▶ TASK DESCRIPTION:
Considering the entries that follow, report how many lines include the string "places", giving the number alone.

▶ DATASET EXCERPTS:
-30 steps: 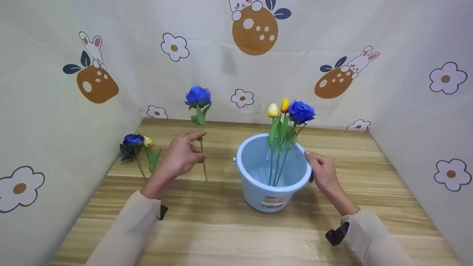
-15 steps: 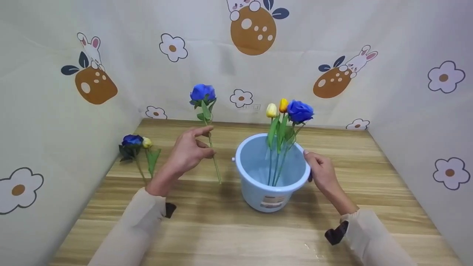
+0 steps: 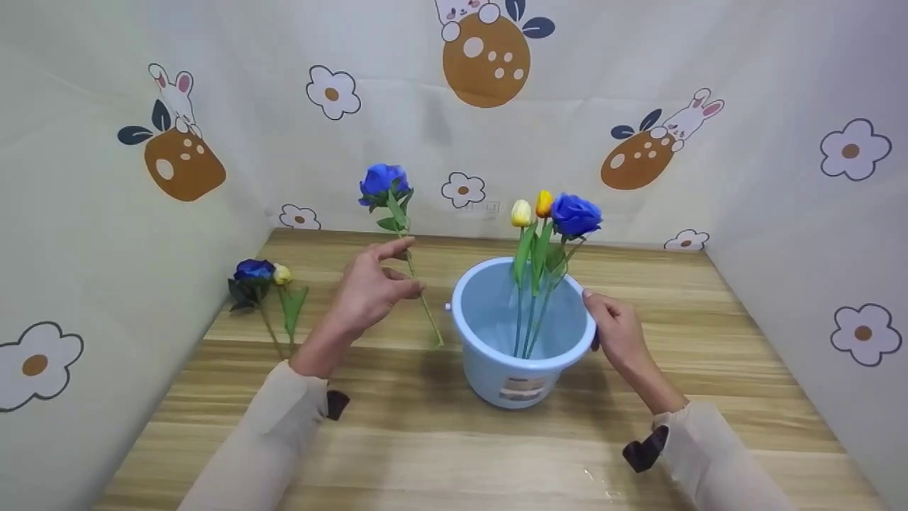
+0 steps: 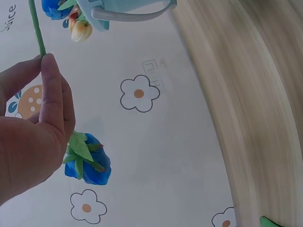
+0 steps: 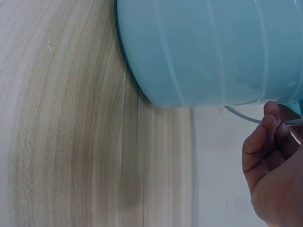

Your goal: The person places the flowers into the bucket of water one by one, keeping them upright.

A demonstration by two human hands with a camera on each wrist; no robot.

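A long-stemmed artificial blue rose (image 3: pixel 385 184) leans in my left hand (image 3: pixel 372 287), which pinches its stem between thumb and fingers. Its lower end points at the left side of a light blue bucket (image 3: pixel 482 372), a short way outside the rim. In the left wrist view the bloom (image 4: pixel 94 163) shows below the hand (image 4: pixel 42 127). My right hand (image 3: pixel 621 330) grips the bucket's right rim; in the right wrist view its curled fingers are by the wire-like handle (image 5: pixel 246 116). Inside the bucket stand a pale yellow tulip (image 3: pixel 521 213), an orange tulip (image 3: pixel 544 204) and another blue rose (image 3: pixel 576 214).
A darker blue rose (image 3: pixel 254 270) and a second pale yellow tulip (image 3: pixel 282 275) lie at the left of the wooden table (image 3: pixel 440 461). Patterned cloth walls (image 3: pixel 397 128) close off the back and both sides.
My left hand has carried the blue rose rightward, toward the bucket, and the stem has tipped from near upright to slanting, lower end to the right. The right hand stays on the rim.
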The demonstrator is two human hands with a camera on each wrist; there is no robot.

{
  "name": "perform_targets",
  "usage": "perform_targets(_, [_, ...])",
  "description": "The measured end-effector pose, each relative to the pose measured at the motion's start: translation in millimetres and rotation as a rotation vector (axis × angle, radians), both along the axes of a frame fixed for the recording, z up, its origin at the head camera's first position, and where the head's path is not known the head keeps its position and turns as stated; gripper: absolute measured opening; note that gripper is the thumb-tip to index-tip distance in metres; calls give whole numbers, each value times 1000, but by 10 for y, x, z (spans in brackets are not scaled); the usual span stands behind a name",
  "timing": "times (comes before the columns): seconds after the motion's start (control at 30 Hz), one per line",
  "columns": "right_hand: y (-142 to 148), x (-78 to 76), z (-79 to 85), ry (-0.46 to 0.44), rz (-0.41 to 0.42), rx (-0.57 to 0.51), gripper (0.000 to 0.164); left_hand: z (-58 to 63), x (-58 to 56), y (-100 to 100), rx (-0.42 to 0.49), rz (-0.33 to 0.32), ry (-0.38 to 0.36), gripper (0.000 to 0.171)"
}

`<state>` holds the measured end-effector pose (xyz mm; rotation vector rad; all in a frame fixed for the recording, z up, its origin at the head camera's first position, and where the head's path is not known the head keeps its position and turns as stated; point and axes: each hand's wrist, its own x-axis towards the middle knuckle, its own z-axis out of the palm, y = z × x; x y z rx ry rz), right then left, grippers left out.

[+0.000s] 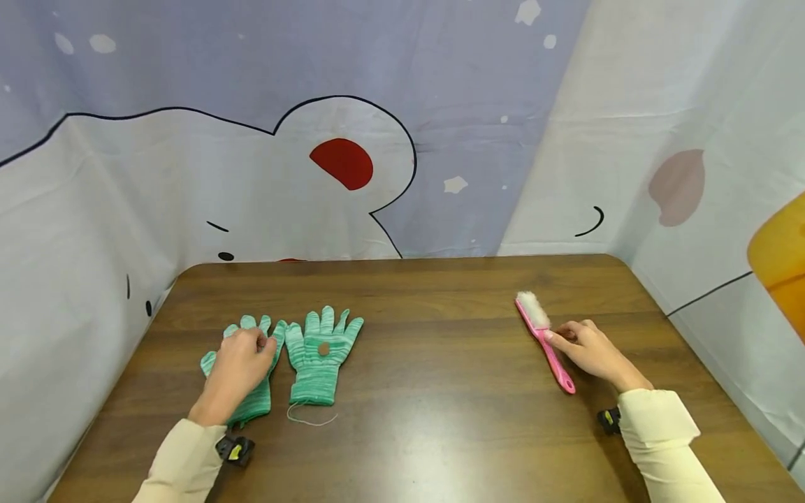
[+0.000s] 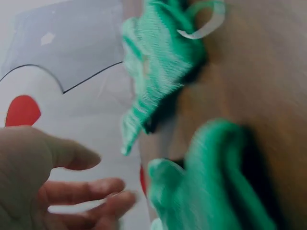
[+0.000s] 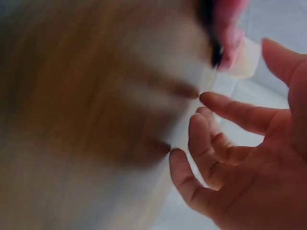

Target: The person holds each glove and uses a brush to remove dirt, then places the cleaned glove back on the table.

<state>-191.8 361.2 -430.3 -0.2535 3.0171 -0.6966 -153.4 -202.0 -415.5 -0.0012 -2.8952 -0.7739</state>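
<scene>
Two green striped knit gloves lie side by side on the left of the table. My left hand [image 1: 239,367] is over the left glove [image 1: 256,404], covering part of it in the head view. In the left wrist view, that hand [image 2: 29,163] has loosely bent fingers with nothing between them. The right glove [image 1: 317,381] lies palm up with a brown spot and a loose thread at its cuff. A pink brush [image 1: 552,356] with white bristles lies at the right. Beside its handle is my right hand [image 1: 591,349]; the right wrist view shows its thumb and fingers spread, holding nothing.
The brown wooden table [image 1: 415,363] has rounded far corners. A printed cloth [image 1: 465,126] hangs behind it and along both sides. Each wrist carries a small black camera, such as the left one [image 1: 235,450].
</scene>
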Motion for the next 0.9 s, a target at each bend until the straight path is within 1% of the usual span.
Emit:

▶ RESULT OF THIS TASK:
2